Hacker News new | ask | show | jobs
by cpgxiii 1042 days ago
Except the issue is inextricably linked to GPUs. All of the work in practical DNNs exists because of the extreme parallel performance available from GPUs, and that performance is only possible with non-deterministic threading. You can't get reasonable training and inference time on existing hardware without it.
2 comments

1000 threads can run in parallel. It doesn't prevent us to sum their results deterministically:

    results = ThreadPool(workers=1000).imap_unordered(calc, inputs)
    print(math.fsum(results))
Due to the magic of the fsum alg, the result is deterministic whatever order we get results in. https://docs.python.org/3/library/math.html#math.fsum
That's not the operation being performed on GPUs that is the problem. The issue is that fundamentally GPUs allow for high performance operations using atomics, but this comes at the cost of nondeterministic results. You can get deterministic results but doing so comes with a significant performance costs.
Using atomics is easier than warp operations (using warp shuffle for example), but warp shuffle is quite fast.
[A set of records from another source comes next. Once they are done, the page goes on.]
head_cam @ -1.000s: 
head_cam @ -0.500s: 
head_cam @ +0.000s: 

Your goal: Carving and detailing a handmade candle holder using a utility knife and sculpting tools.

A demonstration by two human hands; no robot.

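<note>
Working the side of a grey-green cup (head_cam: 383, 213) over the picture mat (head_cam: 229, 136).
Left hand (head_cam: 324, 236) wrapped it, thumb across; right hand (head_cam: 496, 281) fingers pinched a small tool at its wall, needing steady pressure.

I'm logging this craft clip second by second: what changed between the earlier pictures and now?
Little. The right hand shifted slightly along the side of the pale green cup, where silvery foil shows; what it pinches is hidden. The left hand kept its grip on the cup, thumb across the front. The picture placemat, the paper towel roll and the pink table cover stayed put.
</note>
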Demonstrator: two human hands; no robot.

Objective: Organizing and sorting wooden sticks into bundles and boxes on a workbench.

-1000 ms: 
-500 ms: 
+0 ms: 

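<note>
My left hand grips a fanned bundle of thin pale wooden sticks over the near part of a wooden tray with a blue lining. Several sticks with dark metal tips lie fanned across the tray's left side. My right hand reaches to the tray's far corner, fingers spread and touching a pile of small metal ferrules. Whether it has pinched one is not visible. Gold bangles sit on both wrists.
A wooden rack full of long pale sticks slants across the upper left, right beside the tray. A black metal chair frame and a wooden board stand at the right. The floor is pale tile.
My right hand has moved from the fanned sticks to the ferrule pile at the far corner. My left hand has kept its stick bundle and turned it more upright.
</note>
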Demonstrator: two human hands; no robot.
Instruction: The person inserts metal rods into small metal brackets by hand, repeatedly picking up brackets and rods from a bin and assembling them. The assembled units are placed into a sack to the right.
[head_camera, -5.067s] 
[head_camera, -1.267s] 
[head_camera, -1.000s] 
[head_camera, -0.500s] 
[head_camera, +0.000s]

I guess if determinism is so important implementations can be changed, it is just maybe not that high priority.

That summation is slow and would not be used in practice.

You could use just one thread on your 10000 thread GPU too and it would be deterministic, sure. Completely beside the point.

In my experience cuBLAS is deterministic, since matmul is the most intensive part I don‘t see other reasons for non-determinism other than sloppyness (at least when just a single GPU is involved)
Yeah. In curated transformers [1] we are seeing completely deterministic output across multiple popular transformer architectures on a single GPU (there can be variance between GPUs due to different kernels). Of course, it completely depends on what ops and implementations you are using. But most transformers do not use ops that are typically non-deterministic to be fast (like scatter-add).

One non-determinism we see with a temperature of 0 is that once you have quantized weights, many predicted pieces will have the same probability, including multiple pieces with the highest probability. And then the sampler (if you are not using a greedy decoder) will sample from those pieces. So, generation is non-deterministic with a temperature of 0.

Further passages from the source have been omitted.